Sur ce, je m’en vais refaire une petite danse de la victoire dans mon bureau pour célébrer la fin de la réécriture d’Éternellement givrée !

Auteur: Audrey
• Mercredi 08 septembre 2010

etincelleS’il y a une chose de constant chez moi concernant l’écriture, c’est que j’ai besoin de réécrire plusieurs fois mes manuscrits avant d’arriver à un résultat final qui me convienne. C’est long et fastidieux et j’espère qu’un jour, j’arriverai à écrire des premiers jets dont je garderai au minimum 80 %, pour l’instant, je tourne plus autour de 50-60 %. On dirait qu’il me faut du temps pour trouver ce qui colle parfaitement à mes personnages.

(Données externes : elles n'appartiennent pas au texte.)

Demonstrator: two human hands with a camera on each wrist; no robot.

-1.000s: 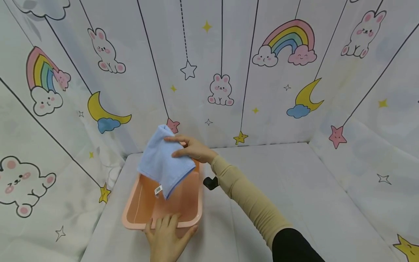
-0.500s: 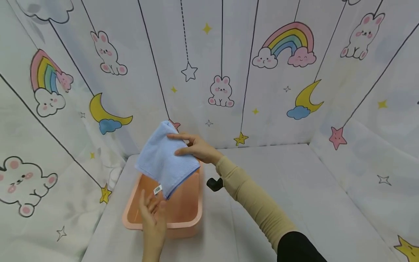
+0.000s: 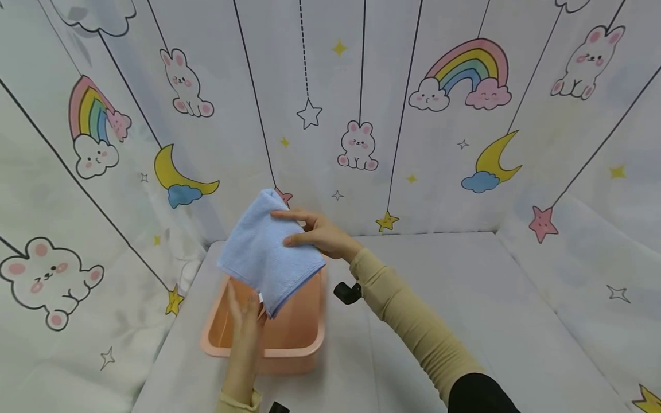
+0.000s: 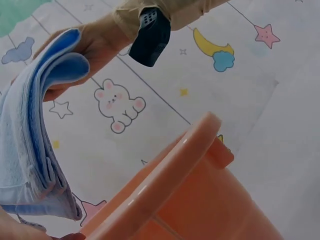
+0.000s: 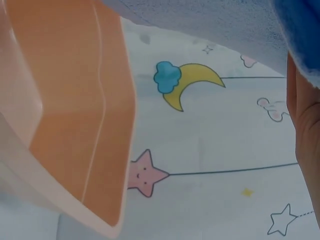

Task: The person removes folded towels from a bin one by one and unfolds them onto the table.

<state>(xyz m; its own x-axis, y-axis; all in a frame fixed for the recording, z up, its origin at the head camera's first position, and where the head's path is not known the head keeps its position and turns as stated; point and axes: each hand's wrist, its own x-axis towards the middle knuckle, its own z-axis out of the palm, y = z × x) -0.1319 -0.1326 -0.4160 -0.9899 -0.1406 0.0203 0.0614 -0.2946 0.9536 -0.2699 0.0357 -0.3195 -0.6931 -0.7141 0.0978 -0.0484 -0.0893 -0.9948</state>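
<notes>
A folded light-blue towel (image 3: 268, 252) hangs over a peach plastic basin (image 3: 294, 353). Pinching the towel's right side, my right hand (image 3: 322, 234) has its thumb on the near face and a finger above. My left hand (image 3: 247, 315) is palm up over the basin's near left part, under the towel's lower edge. Its visible fingers reach up, and part of it is hidden by the cloth. In the left wrist view the towel's layered lower edge (image 4: 47, 195) sits right by my left hand (image 4: 20, 231); whether they touch is unclear.
The basin stands at the left of a table with a white cover (image 3: 423, 321). Behind and beside it hangs a white curtain (image 3: 330, 80) printed with rabbits, rainbows and stars. A dark wrist camera (image 3: 348, 293) sticks out from my right sleeve.
My left hand has left the basin's near rim and risen to the towel's lower edge. The towel and right hand have shifted slightly right in the view, which itself has turned a little.
</notes>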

Présentement, je suis en train de réécrire la dernière partie d‘Éternellement givrée, une dernière partie dont la conclusion ne sera pas tellement différente du premier jet, mais dont le chemin pour y arriver est presque totalement nouveau. Et là, je dois dire que je m’éclate à l’écrire. Je me laisse surprendre par mes idées, par mes personnages et tout coule tellement bien.

J’ai retrouvé l’Isa du début, assagie mais avec toujours ce petit grain de folie. Mon premier jet était un petit trop “dramatique” je pense. Non, non, personne ne mourrait, mais les choses qui se passaient ne correspondaient pas vraiment à mes personnages. Maintenant, c’est différent. Ce que j’écris en ce moment, c’est ce que je voulais écrire, ça a juste mis un peu de temps à sortir.

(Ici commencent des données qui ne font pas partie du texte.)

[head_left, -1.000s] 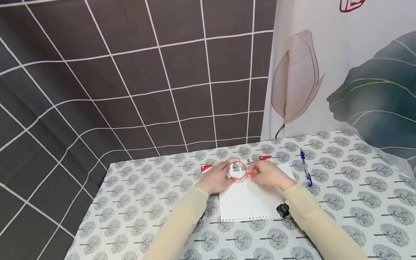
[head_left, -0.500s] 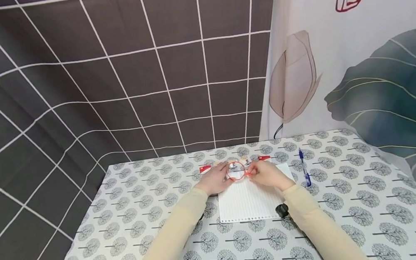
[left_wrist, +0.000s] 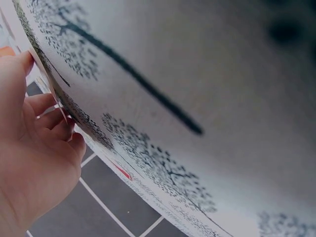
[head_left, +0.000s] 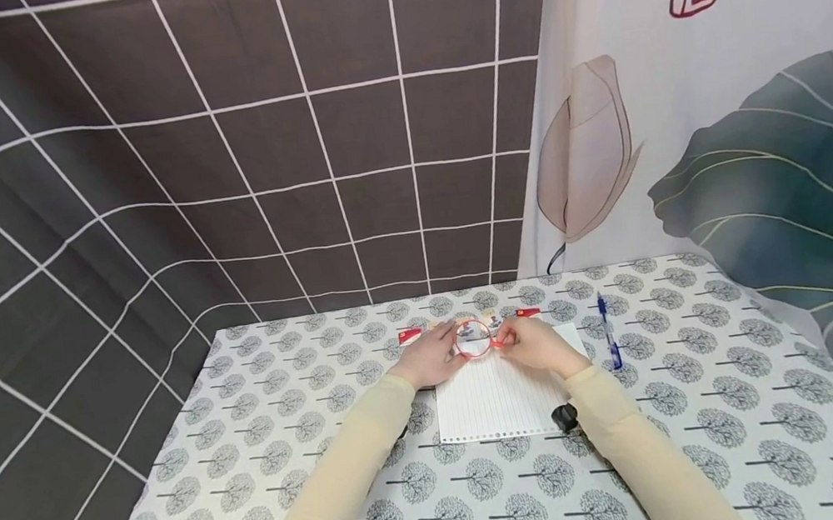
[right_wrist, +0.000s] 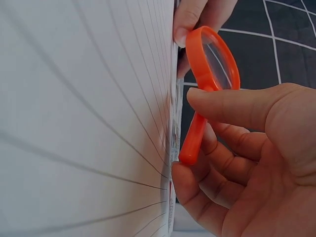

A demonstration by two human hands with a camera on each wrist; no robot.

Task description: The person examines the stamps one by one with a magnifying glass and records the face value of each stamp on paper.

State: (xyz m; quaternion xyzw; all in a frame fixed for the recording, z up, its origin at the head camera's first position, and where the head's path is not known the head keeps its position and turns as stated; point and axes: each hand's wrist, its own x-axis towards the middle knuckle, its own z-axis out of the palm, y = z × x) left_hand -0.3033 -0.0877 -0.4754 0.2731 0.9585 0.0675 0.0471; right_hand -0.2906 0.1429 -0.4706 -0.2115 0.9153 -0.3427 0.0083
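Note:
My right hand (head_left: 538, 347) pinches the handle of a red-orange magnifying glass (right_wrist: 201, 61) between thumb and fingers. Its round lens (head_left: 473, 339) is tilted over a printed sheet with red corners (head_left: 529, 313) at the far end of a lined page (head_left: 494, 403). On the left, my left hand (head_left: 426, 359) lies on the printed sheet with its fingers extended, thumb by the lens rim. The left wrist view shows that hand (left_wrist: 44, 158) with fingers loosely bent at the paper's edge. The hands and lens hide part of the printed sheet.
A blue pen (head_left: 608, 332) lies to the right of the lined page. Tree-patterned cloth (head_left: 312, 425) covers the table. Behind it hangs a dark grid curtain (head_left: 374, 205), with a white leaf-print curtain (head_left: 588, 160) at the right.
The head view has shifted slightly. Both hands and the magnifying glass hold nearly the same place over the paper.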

Je ne sais pas si c’est parce que j’ai écrit le premier tome de ma série pour ados avant d’écrire Éternellement givrée que j’ai eu du mal à replonger dans l’univers de ma trilogie, à retrouver l’essence de mes personnages mais, en tout cas, je suis contente d’avoir pris le temps de laisser mûrir tout ça pour trouver ce qui clochait.

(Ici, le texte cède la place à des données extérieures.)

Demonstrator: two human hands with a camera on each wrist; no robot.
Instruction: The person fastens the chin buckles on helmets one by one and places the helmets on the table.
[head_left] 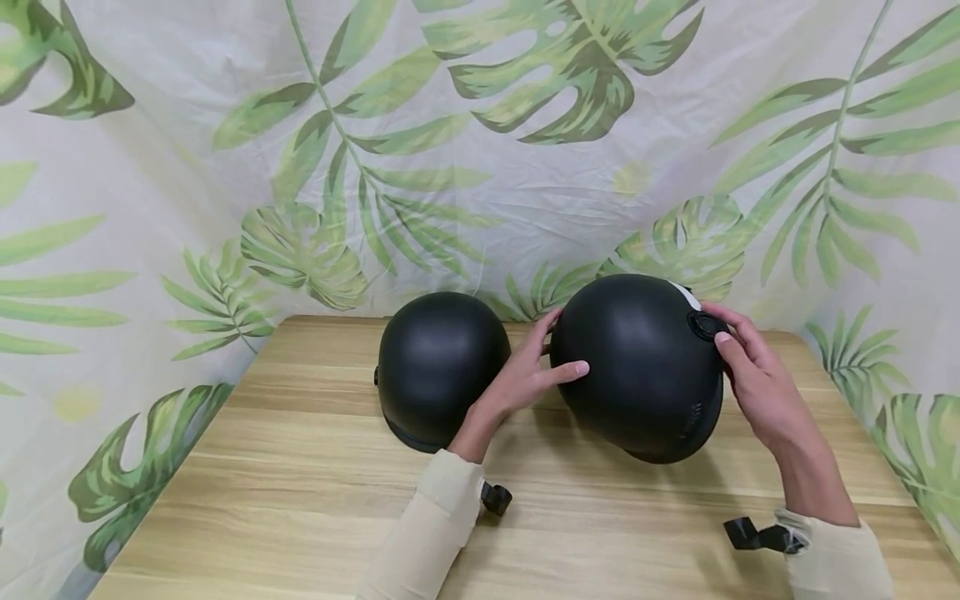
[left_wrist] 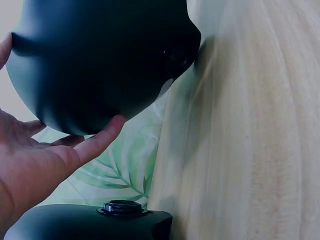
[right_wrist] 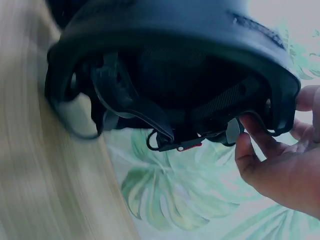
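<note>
Two black helmets are in the head view. My left hand (head_left: 525, 375) lies spread against the dome of the right-hand helmet (head_left: 637, 367), its thumb extended across the shell. On the other side, my right hand (head_left: 761, 383) grips that helmet near a round black side fitting (head_left: 707, 325). The helmet is tilted and looks raised off the table. From the right wrist view its hollow underside shows, with a dark chin strap (right_wrist: 130, 105) and a buckle with a red edge (right_wrist: 190, 146). Thumb and fingers there hold the rim.
The other black helmet (head_left: 442, 367) stands dome up on the wooden table (head_left: 300, 500), just left of my left hand and partly hidden by it. Behind the table's far edge hangs a pale cloth (head_left: 525, 200) printed with green leaves.
</note>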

Ma petite étincelle est revenue et je corrige à coup de 1500 mots par jour. À ce rythme-là, je devrais avoir terminer mes corrections début octobre, à temps pour qu’il sorte au printemps 2011. En espérant que ma directrice littéraire ne me demande pas de tout réécrire !

Auteur: Audrey
• Mardi 03 août 2010

rires-pleursJe me demande si avec les années, on arrive à juger ses manuscrits de manière objective ou si l’on doit accepter de toujours avoir des sentiments ambivalents en ce qui concerne notre travail.

Je travaille sur la correction de mon roman pour ados depuis deux mois maintenant. Au début, quand je me relisais et que je corrigeais, je trouve ça intéressant, bien écrit, drôle par moments et dramatique par d’autres. J’étais fière de mon manuscrit. Aujourd’hui, alors que j’en suis à ma “dernière” relecture, je suis plus mitigée. J’ai l’impression que l’histoire est banale, je trouve encore des tas de phrases écrites maladroitement et donc je suis moins satisfaite. C’est comme si mon manuscrit me soufflait le chaud et le froid en même temps. Un orage avec ça ?

Je sais, ce que je ressens est normal. Il faut se servir de cette insatisfaction pour se dépasser. C’est grâce à elle qu’on progresse, qu’on ne se repose pas sur ses lauriers, qu’on relève ses manches et qu’on continue de travailler. C’est grâce à elle qu’on arrive à livrer un manuscrit meilleur que l’original. OK. Je sais tout ça, mais c’est quand même assez tannant. Si quelqu’un pouvait inventer des lunettes qui permettraient aux auteurs de se relire ne serait-ce qu’une fois de manière objective, je suis sûre qu’il ferait fortune !

C’est peut-être parce que je sais que bientôt le texte sera figé pour toujours que je stresse. C’est difficile de se dire : OK, voilà, c’est ça qui sera publié. C’est tellement définitif. Bon, on n’en est pas encore là, mais on s’en approche petit à petit.

En tout cas, je vais continuer ma relecture et mes corrections en espérant que cette petite voix qui me martèle que ce que j’ai écrit est nul finisse par disparaitre. Et puis, j’ai quand même de le chance. Je ne suis pas seule à juger mon travail. Ma directrice littéraire est là et je sais que je peux compter sur elle pour me dire s’il reste encore oui ou non des choses à corriger dans mon manuscrit. Et ça, c’est un atout vraiment précieux.